> What you have to do: The line containing "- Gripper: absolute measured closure" and every line after it to the end of the records: set those down exactly, without any pictures.

> Source data:
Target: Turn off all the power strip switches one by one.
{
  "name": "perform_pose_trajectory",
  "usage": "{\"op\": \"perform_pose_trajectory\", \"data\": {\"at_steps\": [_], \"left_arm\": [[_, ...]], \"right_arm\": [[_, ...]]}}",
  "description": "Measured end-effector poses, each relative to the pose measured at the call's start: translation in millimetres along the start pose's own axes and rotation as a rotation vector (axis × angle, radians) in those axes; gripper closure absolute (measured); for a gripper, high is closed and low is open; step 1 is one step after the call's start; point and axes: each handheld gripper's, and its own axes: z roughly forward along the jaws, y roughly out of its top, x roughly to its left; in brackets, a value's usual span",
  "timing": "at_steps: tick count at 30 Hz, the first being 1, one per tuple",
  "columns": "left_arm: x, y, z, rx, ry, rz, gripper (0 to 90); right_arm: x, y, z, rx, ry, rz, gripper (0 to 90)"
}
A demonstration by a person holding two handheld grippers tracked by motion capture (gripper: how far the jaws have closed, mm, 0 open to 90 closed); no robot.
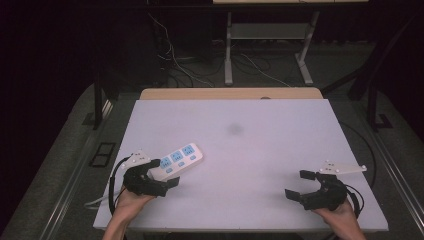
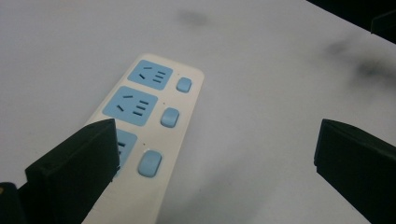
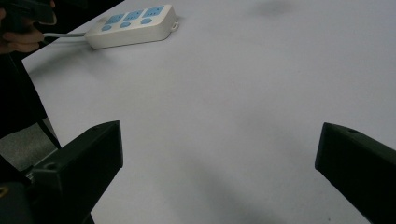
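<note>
Power strip (image 1: 177, 159), white with three blue sockets and blue switches, lies on the white table (image 1: 250, 150) near its left front. The left gripper view reveals socket slots and switches (image 2: 169, 117); no writing is legible. The left gripper (image 1: 165, 172) hangs spread over the strip's near end. The right gripper (image 1: 299, 184) hovers spread, well apart.

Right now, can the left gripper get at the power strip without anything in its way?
Probably yes. The left gripper is open right at the near end of the power strip, one jaw already over its edge, and nothing lies between them on the table.
</note>
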Motion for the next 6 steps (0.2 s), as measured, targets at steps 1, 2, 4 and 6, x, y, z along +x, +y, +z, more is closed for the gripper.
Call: {"op": "perform_pose_trajectory", "data": {"at_steps": [1, 2, 4, 6], "left_arm": [[-0.9, -2.2, 0.7, -0.004, -0.003, -0.001, 0.0], [-1.7, -3.6, 1.5, 0.002, -0.008, 0.006, 0.0], [-3.6, -5.4, 3.4, 0.005, -0.012, 0.015, 0.0], [-5.2, -7.0, 5.0, 0.014, -0.012, 0.020, 0.0]], "right_arm": [[0.4, -0.4, 0.1, -0.001, 0.001, 0.000, 0.5], [0.7, -0.8, 0.2, -0.001, 0.002, -0.002, 0.5], [1.7, -1.6, 0.1, 0.000, 0.001, 0.000, 0.5], [2.1, -2.4, 0.4, -0.002, 0.002, 0.001, 0.5]]}}
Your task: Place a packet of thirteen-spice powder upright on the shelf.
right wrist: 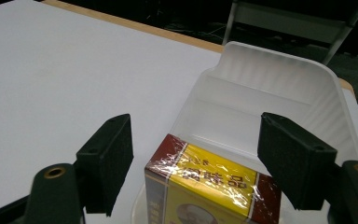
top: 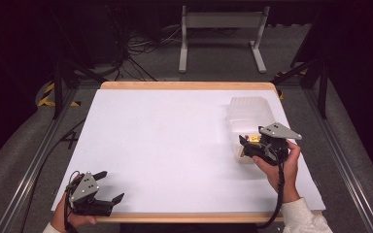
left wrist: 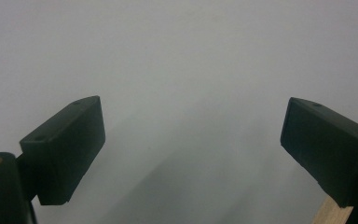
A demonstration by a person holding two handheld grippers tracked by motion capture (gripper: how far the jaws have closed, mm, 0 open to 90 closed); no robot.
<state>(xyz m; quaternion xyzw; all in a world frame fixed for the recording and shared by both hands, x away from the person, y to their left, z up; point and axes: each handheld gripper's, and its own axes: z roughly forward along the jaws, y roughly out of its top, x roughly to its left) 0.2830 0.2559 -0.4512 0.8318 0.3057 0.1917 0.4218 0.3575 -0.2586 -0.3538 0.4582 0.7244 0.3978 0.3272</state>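
A box (right wrist: 212,186) stands in the near end of a tray (top: 250,112) on the table's (top: 165,141) right side.

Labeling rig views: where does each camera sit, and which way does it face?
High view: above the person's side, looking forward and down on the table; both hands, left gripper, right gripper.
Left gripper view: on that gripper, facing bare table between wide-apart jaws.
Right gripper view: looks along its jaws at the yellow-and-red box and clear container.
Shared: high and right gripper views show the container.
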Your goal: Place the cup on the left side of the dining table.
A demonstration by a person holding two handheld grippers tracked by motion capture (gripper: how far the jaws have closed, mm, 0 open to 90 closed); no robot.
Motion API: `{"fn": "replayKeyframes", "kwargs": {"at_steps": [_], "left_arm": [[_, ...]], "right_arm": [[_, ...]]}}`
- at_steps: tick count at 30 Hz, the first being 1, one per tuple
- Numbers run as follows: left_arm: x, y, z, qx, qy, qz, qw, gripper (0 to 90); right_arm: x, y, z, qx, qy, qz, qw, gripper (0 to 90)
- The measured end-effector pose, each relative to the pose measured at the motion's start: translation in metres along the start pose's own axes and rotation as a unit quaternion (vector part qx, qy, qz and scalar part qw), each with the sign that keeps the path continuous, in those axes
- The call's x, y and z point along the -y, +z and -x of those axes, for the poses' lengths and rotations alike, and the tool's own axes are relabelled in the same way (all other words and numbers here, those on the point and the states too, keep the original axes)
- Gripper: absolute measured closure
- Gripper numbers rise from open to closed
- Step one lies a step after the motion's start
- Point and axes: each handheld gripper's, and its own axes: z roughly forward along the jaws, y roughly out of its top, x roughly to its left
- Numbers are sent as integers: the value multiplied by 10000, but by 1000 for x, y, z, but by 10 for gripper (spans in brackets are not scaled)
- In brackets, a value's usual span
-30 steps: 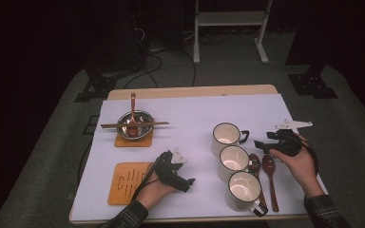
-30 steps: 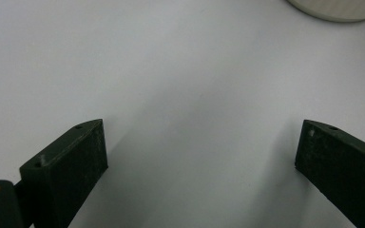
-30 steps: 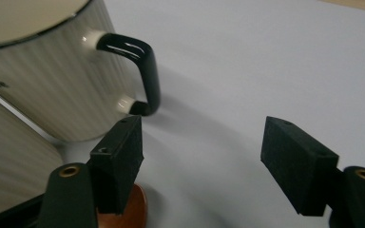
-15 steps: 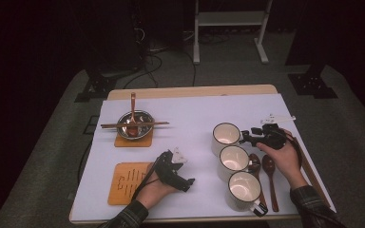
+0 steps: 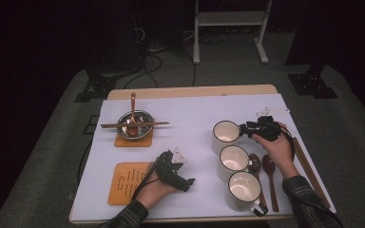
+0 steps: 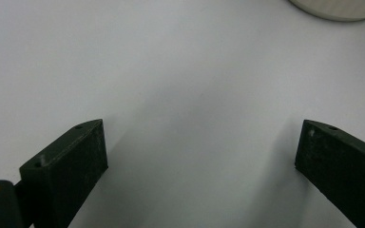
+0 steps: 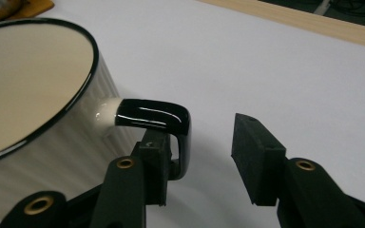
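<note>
Three cream mugs with black rims stand in a row at the table's right. My right gripper [image 5: 247,129] is at the far mug [image 5: 225,135], level with its handle. In the right gripper view the black handle [image 7: 157,116] lies between the two jaws of the gripper [image 7: 199,137]. One jaw sits in the handle's loop, the other stands clear of it with a gap. Its jaws have just been closing, and the pads do not press on the handle. My left gripper [image 5: 180,173] rests on the white table, its jaws [image 6: 200,128] spread wide over bare surface.
A metal bowl [image 5: 134,124] with a spoon and chopsticks across it sits on a wooden coaster at the back left. A second coaster [image 5: 126,183] lies by my left hand. Wooden spoons [image 5: 268,166] and chopsticks [image 5: 306,166] lie right of the nearer mugs [image 5: 233,159].
My right hand has moved left from beside the spoons to the far mug's handle, and its jaws have narrowed around the handle. The left hand has stayed still.
</note>
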Motion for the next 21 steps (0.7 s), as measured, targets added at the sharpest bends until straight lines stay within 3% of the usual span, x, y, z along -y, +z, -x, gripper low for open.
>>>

> Task solution:
- Gripper: absolute measured closure
- Gripper numbers rise from open to closed
- Step one lies a step after the motion's start
- Point and axes: each handheld gripper's, and its own axes: z roughly forward along the jaws, y roughly out of its top, x roughly to its left
- Numbers are sent as integers: the value multiplied by 10000, but by 1000 for x, y, z, but by 10 for gripper (spans in brackets are not scaled)
- In brackets, a value's usual span
-30 steps: 
-30 steps: 
-30 steps: 
-15 steps: 
+0 steps: 
+0 steps: 
+0 steps: 
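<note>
Three cream mugs with black rims stand in a row at the table's right. My right gripper [image 5: 247,129] is at the far mug [image 5: 225,135], level with its handle. In the right gripper view the black handle [image 7: 157,116] lies between the two jaws of the gripper [image 7: 199,137]. One jaw sits in the handle's loop, the other stands clear of it with a gap. Its jaws have just been closing, and the pads do not press on the handle. My left gripper [image 5: 180,173] rests on the white table, its jaws [image 6: 200,128] spread wide over bare surface.
A metal bowl [image 5: 134,124] with a spoon and chopsticks across it sits on a wooden coaster at the back left. A second coaster [image 5: 126,183] lies by my left hand. Wooden spoons [image 5: 268,166] and chopsticks [image 5: 306,166] lie right of the nearer mugs [image 5: 233,159].
My right hand has moved left from beside the spoons to the far mug's handle, and its jaws have narrowed around the handle. The left hand has stayed still.
</note>
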Motion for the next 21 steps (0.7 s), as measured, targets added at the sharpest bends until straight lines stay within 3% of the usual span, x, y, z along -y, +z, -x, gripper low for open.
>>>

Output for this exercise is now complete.